Шарлотта заметила меня первой. Ее лицо озарилось радостью, и она толкнула рассудительную двенадцатилетнюю Доротею, та быстро кивнула Оливии, которая была на год младше Доротеи, а Оливия, в свою очередь, переглянулась со своей близняшкой Элизабет. Внешне эти двое были довольно разными и сходились лишь в характерах. Их, ласковых и милых, отличала поразительная бестолковость: лишь ценой бесконечной зубрежки мы вбили в их головки цифры, которых они, впрочем, так и не поняли. Волнение перекинулось на первый ряд — теперь и малыши меня заметили. Девятилетняя Марта осторожно дернула за руку семилетнюю Кэролайн, которая вечно ныла, потому что хотела остаться младшей, а Кэролайн с силой ткнула в бок крошку Джорджиану, которой хотелось поскорее вырасти. Никакого ликования не последовало, на это у них не хватало смелости. Пока не хватало. О том, что девочки увидели меня, свидетельствовали едва заметная заминка да еще робкие попытки улыбнуться, насколько открытые в пении рты вообще позволяли улыбаться.
Меня охватила какая-то детская радость. Пели девочки не плохо, вовсе нет. Их впалые щеки раскраснелись, глаза горели. Все это они затеяли ради меня, только ради меня, и сейчас им казалось, что все получилось — их отец встал с кровати. Закончив петь, они дадут волю радости, помчатся в дом и примутся рассказывать о чуде, которое сотворили. Песней мы излечили его! — воскликнут они. Мы излечили его песней! Коридоры наполнятся счастливыми голосами: он скоро вернется! Он скоро будет с нами! Мы показали ему Господа, младенца Иисуса. Вести ангельской внемли — Царь родился всей земли. Какая чудесная, да просто изумительная идея — спеть для него, напомнить о прекрасном, о Рождестве, обо всем, что он позабыл из-за своего недуга, который мы называем болезнью, но на самом деле это нечто совершенно иное, пусть даже мама и запрещает об этом говорить. Бедный отец, ему тяжело пришлось, какой же он стал бледный, прямо как привидение, мы сами видели, заглядывали в дверь, когда проходили мимо. А какой тощий — кожа да кости, и борода отросла, вылитый распятый Иисус, его вообще не узнать. Но скоро он вновь будет с нами, скоро сможет работать, мы будем есть хлеб с маслом, и у нас появятся новые зимние пальто. Настоящее рождественское чудо! Ты для нас сошел с небес, к исцеленью всех воскрес!

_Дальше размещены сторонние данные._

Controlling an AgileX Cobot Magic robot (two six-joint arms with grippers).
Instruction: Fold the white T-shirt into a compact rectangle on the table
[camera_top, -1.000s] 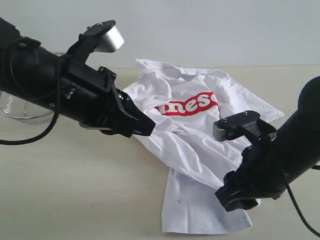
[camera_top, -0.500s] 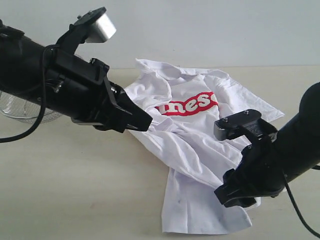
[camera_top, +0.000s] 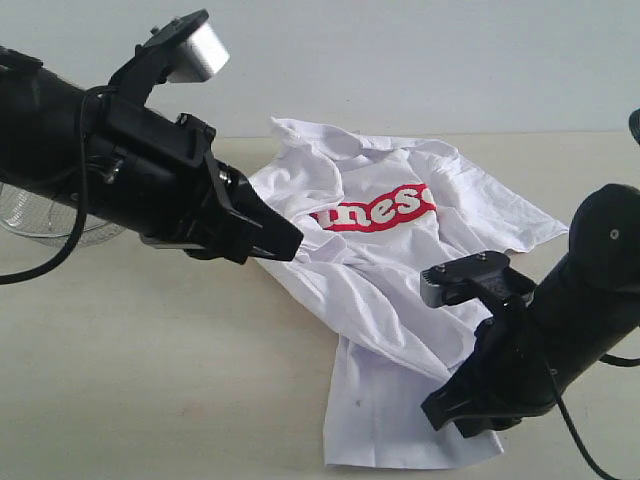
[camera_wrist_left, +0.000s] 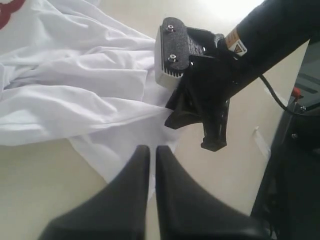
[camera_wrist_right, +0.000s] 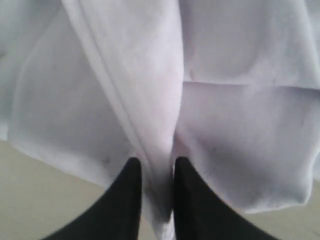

Однако они ошибались, я не был способен на такие дары, их ликования я был недостоин. Кровать манила меня, ноги дрожали, младенческие ноги отказывались удерживать мое взрослое тело, желудок опять свело, я стиснул зубы, словно чтобы помешать невидимому комку, подбиравшемуся к горлу, а песня снаружи смолкла. Сегодня чуда не произошло.